/saqgetr

Import Air Quality Monitoring Data in a Fast and Easy Way

Primary LanguageRGNU General Public License v3.0GPL-3.0

saqgetr

Lifecycle Status CRAN status CRAN log

saqgetr is an R package to import air quality monitoring data in a fast and easy way. Currently, only European data are available, but the package is generic and therefore data from other areas may be included in the future. For documentation on what data sources are accessible, please see saqgetr's technical note.

saqgetr has been made possible with the help of Ricardo Energy & Environment.

Retirement note

saqgetr will be retired in mid-2024. There are several reasons for the retirement, but the main points are that I no longer have the scope to ensure I catch all issues when they arise, the access to the remote servers used for saqgetr has become progressively more difficult due to my relocation and stricter security policies, and the near-real-time (E2a) data flow contains far more unreliable observations that in the past that are not being fixed or updated but the member states. Therefore, the database underlying saqgetr requires more maintenance than I can provide. The final update of observations was conducted on 2024-02-17.

Installation

saqgetr is available on CRAN and can be installed in the normal way:

# Install saqgetr package
install.packages("saqgetr")

If desired, the development version can be installed with the help of devtools or remotes like this:

# Install development version of saqgetr
remotes::install_github("skgrange/saqgetr")

Framework

saqgetr acts as an interface to pre-prepared data files located on a web server.
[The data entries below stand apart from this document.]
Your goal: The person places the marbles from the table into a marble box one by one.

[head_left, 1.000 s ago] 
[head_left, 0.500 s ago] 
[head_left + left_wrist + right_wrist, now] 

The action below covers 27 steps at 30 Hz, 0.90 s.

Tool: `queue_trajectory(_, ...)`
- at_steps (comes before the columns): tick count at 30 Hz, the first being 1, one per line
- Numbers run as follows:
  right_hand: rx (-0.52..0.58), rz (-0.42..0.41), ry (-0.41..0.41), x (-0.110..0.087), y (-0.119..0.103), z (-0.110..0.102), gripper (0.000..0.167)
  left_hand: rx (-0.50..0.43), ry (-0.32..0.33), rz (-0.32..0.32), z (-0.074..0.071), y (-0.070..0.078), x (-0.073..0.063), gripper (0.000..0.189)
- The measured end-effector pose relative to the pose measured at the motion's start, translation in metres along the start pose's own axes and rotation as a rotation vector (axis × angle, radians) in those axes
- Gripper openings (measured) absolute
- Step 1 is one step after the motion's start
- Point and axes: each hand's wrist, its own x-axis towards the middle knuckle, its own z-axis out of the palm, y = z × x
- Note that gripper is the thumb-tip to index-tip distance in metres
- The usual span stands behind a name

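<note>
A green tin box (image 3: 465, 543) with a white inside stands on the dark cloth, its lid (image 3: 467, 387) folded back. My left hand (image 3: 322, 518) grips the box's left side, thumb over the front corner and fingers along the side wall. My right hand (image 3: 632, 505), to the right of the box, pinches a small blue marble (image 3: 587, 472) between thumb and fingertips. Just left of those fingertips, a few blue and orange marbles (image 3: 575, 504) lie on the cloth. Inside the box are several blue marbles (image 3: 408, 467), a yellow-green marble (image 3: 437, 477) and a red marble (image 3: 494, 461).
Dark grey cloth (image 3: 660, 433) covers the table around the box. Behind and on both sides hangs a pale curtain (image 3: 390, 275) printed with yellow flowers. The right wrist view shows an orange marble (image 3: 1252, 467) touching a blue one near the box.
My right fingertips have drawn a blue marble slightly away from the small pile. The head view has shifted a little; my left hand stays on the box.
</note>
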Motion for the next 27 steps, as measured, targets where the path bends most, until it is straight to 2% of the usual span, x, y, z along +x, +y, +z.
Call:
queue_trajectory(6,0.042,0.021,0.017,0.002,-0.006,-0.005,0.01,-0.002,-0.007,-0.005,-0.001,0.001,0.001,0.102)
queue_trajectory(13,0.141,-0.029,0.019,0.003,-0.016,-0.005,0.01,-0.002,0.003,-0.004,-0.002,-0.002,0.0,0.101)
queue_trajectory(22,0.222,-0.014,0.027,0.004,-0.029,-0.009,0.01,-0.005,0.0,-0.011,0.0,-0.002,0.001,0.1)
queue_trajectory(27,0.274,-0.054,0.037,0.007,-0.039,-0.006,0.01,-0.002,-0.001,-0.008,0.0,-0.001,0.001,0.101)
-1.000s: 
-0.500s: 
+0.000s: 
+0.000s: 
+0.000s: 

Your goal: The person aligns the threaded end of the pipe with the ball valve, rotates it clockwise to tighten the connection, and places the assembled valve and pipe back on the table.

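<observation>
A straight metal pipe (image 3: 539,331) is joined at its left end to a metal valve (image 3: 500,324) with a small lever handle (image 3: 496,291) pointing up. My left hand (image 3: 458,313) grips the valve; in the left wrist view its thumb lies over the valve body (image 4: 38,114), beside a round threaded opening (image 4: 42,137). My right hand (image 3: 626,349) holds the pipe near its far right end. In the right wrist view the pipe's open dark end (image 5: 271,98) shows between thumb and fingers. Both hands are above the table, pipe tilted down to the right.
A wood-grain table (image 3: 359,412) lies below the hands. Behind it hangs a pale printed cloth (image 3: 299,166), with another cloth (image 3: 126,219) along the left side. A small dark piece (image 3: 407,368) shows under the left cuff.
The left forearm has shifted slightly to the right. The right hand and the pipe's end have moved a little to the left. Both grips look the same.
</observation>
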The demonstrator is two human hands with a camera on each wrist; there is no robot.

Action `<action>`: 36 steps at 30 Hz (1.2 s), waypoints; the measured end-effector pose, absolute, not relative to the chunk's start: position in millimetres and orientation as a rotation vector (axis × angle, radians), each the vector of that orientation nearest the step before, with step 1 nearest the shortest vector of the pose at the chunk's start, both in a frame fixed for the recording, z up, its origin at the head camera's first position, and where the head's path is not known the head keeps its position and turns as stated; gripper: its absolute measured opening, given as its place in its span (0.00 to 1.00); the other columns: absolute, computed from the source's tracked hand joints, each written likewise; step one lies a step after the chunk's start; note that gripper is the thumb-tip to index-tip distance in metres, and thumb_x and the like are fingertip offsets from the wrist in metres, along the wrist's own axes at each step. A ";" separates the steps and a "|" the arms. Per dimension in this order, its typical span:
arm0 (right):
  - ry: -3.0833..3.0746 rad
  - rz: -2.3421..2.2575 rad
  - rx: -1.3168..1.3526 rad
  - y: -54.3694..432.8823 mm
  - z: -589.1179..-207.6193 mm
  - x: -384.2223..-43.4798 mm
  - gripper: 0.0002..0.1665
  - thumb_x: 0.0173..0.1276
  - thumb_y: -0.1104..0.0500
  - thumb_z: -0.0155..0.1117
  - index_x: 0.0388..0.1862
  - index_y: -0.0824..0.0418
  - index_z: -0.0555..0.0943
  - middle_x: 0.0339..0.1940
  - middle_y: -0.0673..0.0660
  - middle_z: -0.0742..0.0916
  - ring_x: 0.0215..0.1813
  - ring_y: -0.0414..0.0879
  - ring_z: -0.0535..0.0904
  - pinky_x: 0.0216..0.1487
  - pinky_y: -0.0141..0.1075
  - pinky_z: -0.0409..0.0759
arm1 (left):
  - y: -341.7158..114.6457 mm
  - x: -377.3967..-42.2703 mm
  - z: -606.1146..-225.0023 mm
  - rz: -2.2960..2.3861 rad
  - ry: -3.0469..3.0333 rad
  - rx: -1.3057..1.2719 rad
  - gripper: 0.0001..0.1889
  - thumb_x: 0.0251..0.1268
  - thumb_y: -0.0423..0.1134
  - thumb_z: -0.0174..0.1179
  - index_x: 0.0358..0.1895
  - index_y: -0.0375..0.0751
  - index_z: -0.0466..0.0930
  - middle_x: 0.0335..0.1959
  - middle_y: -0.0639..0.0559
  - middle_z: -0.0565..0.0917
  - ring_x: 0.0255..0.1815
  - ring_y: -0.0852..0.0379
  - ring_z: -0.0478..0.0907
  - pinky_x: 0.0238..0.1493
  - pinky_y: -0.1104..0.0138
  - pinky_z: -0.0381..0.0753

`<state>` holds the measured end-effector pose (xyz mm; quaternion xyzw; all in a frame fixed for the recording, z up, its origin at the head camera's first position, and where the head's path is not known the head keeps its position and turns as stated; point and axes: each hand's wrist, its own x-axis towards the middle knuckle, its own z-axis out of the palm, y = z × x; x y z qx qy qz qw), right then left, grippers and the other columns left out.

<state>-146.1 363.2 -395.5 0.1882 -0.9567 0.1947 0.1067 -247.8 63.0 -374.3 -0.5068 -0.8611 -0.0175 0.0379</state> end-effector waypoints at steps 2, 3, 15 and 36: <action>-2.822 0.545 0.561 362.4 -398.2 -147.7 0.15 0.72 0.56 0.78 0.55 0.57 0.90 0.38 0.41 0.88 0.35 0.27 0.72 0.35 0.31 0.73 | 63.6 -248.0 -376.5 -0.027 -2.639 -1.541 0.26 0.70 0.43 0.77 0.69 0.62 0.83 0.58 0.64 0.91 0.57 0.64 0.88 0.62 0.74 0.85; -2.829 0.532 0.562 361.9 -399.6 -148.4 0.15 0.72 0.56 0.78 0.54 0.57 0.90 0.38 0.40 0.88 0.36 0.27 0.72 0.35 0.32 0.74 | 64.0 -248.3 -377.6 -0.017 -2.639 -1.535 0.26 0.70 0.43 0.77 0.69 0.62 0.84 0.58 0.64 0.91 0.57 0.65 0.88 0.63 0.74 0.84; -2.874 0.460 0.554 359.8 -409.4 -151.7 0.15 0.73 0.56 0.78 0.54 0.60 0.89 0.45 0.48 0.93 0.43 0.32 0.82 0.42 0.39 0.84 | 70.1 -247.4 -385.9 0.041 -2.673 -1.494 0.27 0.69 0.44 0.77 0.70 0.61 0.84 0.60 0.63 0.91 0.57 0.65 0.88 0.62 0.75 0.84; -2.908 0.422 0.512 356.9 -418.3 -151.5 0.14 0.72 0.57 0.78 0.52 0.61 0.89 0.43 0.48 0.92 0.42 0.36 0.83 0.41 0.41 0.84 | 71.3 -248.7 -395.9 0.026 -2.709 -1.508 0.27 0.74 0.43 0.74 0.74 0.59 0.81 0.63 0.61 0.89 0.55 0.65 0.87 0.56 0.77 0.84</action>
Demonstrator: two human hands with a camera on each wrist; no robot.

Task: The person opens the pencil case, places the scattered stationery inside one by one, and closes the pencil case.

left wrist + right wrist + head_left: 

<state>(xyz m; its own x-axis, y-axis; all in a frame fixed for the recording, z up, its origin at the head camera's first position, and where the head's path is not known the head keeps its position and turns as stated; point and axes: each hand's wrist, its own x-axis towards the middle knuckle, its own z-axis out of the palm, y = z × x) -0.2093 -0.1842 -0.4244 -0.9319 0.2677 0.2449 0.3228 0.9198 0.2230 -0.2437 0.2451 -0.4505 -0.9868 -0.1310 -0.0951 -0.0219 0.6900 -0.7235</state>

For each monitoring site serviced, there is a single file containing all observations for each year. There are a collection of metadata tables too which enable users to further understand the location and type of observations are available. The data files are compressed text files (.csv.gz) which allows for simple and fast importing and if other interfaces wish to be developed, this should be simple.

Usage

Sites

To import data with saqgetr, functions with the get_saq_* prefix are used. A monitoring site must be supplied to get observations. To find what sites are available use get_saq_sites:

# Load packages
library(dplyr)
library(saqgetr)

# Import site information
data_sites <- get_saq_sites()

# Glimpse tibble
glimpse(data_sites)

#> Observations: 9,016
#> Variables: 16
#> $ site              <chr> "ad0942a", "ad0944a", "ad0945a", "al0201a", "a…
#> $ site_name         <chr> "Fixa", "Fixa oz", "Estacional oz Envalira", "…
#> $ latitude          <dbl> 42.50969, 42.51694, 42.53488, 41.33027, 41.345…
#> $ longitude         <dbl> 1.539138, 1.565250, 1.716986, 19.821772, 19.85…
#> $ elevation         <dbl> 1080, 1637, 2515, 162, 207, 848, 25, 1, 13, 15…
#> $ country           <chr> "andorra", "andorra", "andorra", "albania", "a…
#> $ country_iso_code  <chr> "AD", "AD", "AD", "AL", "AL", "AL", "AL", "AL"…
#> $ site_type         <chr> "background", "background", "background", NA, …
#> $ site_area         <chr> "urban", "rural", "rural", NA, NA, "suburban",…
#> $ date_start        <dttm> 2013-12-31 23:00:00, 2013-12-31 23:00:00, 201…
#> $ date_end          <dttm> 2019-04-27 14:00:00, 2019-04-27 14:00:00, 201…
#> $ network           <chr> "NET-AD001A", "NET-AD001A", "NET-AD001A", NA, …
#> $ eu_code           <chr> "STA-AD0942A", "STA-AD0944A", "STA-AD0945A", N…
#> $ eoi_code          <chr> "AD0942A", "AD0944A", "AD0945A", NA, NA, "AL02…
#> $ observation_count <dbl> 309037, 45174, 18268, 168983, 140812, 247037, …
#> $ data_source       <chr> "aqer:e1a; aqer:e2a", "aqer:e1a; aqer:e2a", "a…

Observations

Sites are represented by a code which is prefixed with the country's ISO code, for example, a site in York, England, United Kingdom is identified as gb0919a (the ISO code for the United Kingdom is non-standard and GB is for Great Britain). To get observations this site, use get_saq_observations:

# Get air quality monitoring data for a York site
data_york <- get_saq_observations(site = "gb0919a", start = 2005)

# Glimpse tibble
glimpse(data_york)

#> Observations: 370,235
#> Variables: 10
#> $ date      <dttm> 2008-01-01, 2008-01-02, 2008-01-03, 2008-01-04, 2008-…
#> $ date_end  <dttm> NA, NA, NA, NA, NA, NA, NA, NA, NA, NA, NA, NA, NA, N…
#> $ site      <chr> "gb0919a", "gb0919a", "gb0919a", "gb0919a", "gb0919a",…
#> $ variable  <chr> "pm10", "pm10", "pm10", "pm10", "pm10", "pm10", "pm10"…
#> $ process   <int> 62392, 62392, 62392, 62392, 62392, 62392, 62392, 62392…
#> $ summary   <int> 20, 20, 20, 20, 20, 20, 20, 20, 20, 20, 20, 20, 20, 20…
#> $ validity  <int> 1, 1, 1, 1, 1, 1, 1, 1, 1, 1, 1, 1, 1, 1, 1, 0, 0, 1, …
#> $ unit      <chr> "µg/m3", "µg/m3", "µg/m3", "µg/m3", "µg/m3", "µg/m3", …
#> $ value     <dbl> 21.625, 22.708, 24.667, 21.833, 24.000, 29.875, 16.833…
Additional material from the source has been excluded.